■ **Supplied data**:
☆ ☆ ☆

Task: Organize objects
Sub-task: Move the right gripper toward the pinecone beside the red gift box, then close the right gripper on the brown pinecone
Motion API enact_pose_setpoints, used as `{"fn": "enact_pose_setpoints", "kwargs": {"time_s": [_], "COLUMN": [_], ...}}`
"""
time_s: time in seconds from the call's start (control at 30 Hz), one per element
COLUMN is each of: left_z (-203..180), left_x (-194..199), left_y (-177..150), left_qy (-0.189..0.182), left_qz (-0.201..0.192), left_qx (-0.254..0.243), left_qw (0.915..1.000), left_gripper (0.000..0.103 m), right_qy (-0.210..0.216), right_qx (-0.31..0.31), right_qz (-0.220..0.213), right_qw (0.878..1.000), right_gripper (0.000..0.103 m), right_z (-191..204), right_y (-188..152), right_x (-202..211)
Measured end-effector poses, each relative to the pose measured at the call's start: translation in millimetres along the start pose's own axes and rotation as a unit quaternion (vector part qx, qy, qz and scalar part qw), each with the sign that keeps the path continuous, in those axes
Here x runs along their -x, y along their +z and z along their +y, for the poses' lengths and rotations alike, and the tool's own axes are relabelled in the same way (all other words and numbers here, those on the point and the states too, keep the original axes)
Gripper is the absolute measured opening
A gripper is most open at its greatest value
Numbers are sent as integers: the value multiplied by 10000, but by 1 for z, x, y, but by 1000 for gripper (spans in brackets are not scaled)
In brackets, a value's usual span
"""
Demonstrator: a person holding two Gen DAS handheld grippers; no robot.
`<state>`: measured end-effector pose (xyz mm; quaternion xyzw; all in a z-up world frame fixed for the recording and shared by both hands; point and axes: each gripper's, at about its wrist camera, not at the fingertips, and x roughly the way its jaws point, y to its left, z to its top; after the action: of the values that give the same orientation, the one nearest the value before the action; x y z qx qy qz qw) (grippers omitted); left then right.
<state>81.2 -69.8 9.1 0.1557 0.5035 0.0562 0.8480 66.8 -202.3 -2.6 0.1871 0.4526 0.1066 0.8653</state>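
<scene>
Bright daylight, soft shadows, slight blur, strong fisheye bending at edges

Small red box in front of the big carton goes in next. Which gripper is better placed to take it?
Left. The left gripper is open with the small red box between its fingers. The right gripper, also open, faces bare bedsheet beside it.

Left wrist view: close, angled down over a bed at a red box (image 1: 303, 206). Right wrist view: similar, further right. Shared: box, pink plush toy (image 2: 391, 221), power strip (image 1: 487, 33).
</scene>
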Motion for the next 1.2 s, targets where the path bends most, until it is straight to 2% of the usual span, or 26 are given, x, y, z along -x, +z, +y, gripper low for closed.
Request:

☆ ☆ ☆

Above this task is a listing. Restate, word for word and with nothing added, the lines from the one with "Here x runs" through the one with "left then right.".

■ **Answer for this exercise**:
Here x runs along their -x, y along their +z and z along their +y, for the poses' lengths and rotations alike, and the tool's own axes are relabelled in the same way (all other words and numbers here, those on the point and the states too, keep the original axes)
Gripper is the absolute measured opening
A gripper is most open at its greatest value
Numbers are sent as integers: the value multiplied by 10000, but by 1 for z, x, y, but by 1000 for gripper (spans in brackets are not scaled)
In brackets, a value's usual span
"""
Demonstrator: a person holding two Gen DAS handheld grippers; no robot.
`<state>`: measured end-effector pose (xyz mm; quaternion xyzw; all in a z-up world frame fixed for the recording and shared by both hands; point and axes: each gripper's, at about its wrist camera, not at the fingertips, and x roughly the way its jaws point, y to its left, z to its top; after the action: of the values that give the same orientation, the one nearest the value before the action; x y z qx qy qz qw) (grippers omitted); left then right.

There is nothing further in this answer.